アフィニティ セット内の CPU の数よりも多くのスレッドで実行することは、多くの場合 (常にではありません) 意味がないことに注意してください。たとえば、プログラムを 60 個の CPU で実行するように制限する場合、64 個のスレッドを使用すると、一部の CPU がオーバーサブスクライブされ、スレッド間でタイムシェアリングが発生します。これにより、一部のスレッドの実行が他のスレッドより遅くなります。ほとんどの OpenMP ランタイムのデフォルトのスケジューリングはschedule(static)
したがって、並列領域の合計実行時間は、最も遅いスレッドの実行時間によって決まります。あるスレッドが別のスレッドとタイムシェアする場合、両方のスレッドの実行速度がタイムシェアしないスレッドよりも遅くなり、並列領域全体が遅延します。これは並列パフォーマンスを低下させるだけでなく、より高速なスレッドが何もせずに待機するため、無駄なサイクルが発生します (並列領域の最後にある暗黙のバリアでビジー ループが発生する可能性があります)。解決策は、動的スケジューリングを使用することです。つまり、次のようになります。
#pragma omp parallel for schedule(dynamic,chunk_size)
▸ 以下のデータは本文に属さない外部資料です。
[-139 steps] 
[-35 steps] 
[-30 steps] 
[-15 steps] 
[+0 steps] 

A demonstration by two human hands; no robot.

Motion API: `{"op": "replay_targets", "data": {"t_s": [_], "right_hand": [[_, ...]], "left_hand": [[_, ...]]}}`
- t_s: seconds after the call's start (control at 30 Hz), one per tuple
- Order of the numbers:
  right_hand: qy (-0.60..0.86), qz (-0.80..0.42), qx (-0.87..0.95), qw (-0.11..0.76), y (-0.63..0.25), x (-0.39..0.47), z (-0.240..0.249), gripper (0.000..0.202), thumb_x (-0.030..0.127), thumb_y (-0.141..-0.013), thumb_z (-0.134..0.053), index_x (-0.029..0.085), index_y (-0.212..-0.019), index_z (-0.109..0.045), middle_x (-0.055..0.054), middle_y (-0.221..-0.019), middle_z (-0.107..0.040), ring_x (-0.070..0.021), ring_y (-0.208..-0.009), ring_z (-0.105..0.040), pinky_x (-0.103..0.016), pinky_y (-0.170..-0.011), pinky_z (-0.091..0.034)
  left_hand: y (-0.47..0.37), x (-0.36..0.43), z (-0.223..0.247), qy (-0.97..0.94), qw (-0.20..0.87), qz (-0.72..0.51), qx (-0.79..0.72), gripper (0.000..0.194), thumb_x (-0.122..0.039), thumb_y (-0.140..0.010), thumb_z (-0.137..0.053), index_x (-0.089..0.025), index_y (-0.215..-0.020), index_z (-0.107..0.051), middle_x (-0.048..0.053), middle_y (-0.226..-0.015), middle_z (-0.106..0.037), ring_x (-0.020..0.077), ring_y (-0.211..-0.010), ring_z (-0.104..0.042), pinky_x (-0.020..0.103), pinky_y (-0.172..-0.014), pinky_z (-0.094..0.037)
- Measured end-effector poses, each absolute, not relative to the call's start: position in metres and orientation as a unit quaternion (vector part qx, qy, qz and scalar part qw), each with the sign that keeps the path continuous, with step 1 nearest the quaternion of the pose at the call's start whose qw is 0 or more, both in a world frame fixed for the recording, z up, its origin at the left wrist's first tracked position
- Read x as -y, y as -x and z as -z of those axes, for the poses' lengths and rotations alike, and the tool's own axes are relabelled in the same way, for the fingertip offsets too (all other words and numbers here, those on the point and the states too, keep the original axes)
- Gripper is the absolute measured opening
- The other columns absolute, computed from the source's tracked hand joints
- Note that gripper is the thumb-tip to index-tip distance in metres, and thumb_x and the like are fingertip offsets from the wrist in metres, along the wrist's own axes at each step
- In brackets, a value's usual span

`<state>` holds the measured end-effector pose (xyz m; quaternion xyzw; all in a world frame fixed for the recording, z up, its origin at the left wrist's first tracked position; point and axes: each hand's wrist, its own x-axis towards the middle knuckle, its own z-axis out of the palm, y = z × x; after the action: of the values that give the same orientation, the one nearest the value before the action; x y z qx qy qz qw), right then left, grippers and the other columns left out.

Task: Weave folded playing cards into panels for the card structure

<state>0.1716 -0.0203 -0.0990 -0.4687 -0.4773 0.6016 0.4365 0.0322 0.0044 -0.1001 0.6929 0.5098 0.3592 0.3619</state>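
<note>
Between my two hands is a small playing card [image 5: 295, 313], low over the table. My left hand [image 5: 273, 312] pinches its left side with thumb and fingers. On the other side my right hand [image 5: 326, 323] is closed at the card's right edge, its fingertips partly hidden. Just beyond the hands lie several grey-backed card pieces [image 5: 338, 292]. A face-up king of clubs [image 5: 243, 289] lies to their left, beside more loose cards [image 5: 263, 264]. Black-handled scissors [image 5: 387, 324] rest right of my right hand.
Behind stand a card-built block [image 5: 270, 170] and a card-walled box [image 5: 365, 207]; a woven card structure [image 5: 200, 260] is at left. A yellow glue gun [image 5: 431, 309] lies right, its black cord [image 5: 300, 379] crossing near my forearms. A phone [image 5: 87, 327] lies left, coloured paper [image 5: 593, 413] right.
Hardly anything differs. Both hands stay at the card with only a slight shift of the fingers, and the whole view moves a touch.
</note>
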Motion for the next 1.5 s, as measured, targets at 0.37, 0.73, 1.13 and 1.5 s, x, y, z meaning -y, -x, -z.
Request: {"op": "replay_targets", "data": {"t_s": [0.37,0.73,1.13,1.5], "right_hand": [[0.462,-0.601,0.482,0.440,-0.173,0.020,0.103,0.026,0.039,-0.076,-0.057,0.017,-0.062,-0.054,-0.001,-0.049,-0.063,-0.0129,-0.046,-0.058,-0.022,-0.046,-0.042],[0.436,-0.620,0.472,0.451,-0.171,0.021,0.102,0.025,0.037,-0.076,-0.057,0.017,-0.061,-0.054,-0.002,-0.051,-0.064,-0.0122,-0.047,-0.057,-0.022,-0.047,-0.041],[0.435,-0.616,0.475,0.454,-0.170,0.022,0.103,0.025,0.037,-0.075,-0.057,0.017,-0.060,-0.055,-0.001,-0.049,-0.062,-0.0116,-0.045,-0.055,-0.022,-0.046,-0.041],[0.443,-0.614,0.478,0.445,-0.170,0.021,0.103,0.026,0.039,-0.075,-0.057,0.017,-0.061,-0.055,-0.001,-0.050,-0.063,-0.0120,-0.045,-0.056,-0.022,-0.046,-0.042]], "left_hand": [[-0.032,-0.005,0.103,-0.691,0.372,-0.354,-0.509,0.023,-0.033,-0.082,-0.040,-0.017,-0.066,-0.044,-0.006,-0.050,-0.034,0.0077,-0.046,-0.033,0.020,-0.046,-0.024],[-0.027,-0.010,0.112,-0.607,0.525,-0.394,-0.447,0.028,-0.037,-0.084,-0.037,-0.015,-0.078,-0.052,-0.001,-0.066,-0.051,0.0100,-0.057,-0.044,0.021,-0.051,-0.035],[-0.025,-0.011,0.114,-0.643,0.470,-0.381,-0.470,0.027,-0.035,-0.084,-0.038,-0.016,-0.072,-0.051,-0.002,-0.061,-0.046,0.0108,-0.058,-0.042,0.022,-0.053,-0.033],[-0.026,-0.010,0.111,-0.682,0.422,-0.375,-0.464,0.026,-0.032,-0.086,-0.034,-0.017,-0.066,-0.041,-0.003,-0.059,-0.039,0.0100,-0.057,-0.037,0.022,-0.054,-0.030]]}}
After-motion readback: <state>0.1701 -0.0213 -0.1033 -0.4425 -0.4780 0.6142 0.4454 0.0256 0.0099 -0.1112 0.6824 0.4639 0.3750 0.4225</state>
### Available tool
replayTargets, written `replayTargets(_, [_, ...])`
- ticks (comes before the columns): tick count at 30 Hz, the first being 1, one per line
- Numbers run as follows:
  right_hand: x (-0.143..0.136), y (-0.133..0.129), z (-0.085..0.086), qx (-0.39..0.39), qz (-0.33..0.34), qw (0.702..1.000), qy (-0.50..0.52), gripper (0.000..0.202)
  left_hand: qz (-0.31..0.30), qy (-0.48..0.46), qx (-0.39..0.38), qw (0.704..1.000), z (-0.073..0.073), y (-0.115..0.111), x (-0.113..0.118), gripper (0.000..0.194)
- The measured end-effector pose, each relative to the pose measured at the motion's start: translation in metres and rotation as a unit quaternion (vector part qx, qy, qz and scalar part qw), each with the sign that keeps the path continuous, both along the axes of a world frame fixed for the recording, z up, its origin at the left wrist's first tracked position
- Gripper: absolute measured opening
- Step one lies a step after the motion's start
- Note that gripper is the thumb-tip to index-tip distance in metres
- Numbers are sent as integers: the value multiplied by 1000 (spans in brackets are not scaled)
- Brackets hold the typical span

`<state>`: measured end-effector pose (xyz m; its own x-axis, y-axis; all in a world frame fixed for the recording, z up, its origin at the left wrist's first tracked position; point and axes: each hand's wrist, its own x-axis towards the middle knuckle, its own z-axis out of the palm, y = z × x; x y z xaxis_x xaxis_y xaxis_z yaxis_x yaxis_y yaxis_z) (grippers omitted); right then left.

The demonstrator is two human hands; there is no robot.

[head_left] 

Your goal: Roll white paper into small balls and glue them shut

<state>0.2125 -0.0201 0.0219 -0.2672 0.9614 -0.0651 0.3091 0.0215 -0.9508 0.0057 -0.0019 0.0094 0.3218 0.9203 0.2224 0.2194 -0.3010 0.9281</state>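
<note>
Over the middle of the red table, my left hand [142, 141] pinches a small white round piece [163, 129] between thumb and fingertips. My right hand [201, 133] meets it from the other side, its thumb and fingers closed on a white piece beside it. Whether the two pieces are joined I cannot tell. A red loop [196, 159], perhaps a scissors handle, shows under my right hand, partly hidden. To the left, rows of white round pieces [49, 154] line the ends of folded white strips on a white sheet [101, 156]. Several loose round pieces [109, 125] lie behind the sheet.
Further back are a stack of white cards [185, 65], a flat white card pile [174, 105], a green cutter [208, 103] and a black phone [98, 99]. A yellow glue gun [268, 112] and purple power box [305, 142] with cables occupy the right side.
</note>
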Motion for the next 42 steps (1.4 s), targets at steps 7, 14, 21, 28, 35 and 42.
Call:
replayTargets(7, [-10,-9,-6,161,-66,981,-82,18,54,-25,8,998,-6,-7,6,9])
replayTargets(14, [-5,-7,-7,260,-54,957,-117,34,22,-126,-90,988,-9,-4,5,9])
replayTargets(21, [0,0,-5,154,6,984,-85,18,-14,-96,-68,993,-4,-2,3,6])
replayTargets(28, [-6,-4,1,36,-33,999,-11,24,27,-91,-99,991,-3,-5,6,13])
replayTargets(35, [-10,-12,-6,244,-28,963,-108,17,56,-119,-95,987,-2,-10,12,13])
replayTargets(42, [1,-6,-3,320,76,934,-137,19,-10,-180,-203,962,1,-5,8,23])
for (int out = 1; out <= matrix.rows; out++)
{
...
}
ここchunk_size
で、各スレッドが取得する反復チャンクのサイズです。反復スペース全体が反復のチャンクに分割されchunk_size
、先着順でワーカー スレッドに与えられます。チャンク サイズは重要なパラメータです。値が低すぎる場合 (デフォルトは 1)、動的スケジューリングを管理する OpenMP ランタイムからのオーバーヘッドが非常に大きくなる可能性があります。値が高すぎると、各スレッドで使用できる作業が十分にない可能性があります。よりも大きなチャンクサイズを持つことは意味がありませんmaxtrix.rows / #threads
。
動的スケジューリングを使用すると、たとえば他のプロセスが実行されており、現在のプロセスとタイムシェアリングされている場合など、CPU リソースが均一でない場合でも、プログラムを使用可能な CPU リソースに適応させることができます。ただし、問題があります。64 コアのような大規模システムは、通常、ccNUMA (キャッシュ コヒーレント不均一メモリ アクセス) システムです。つまり、各 CPU には独自のメモリ ブロックがあり、そのメモリ ブロックにアクセスします。他の CPU はコストがかかります (たとえば、時間がかかり、帯域幅が少なくなります)。動的スケジューリングは、ある NUMA に存在するメモリのブロックが別の NUMA ノードで実行されているスレッドによって使用されないことを確認できないため、データの局所性を破壊する傾向があります。これは、データ セットが大きく、CPU キャッシュに収まらない場合に特に重要です。したがって、YMMV。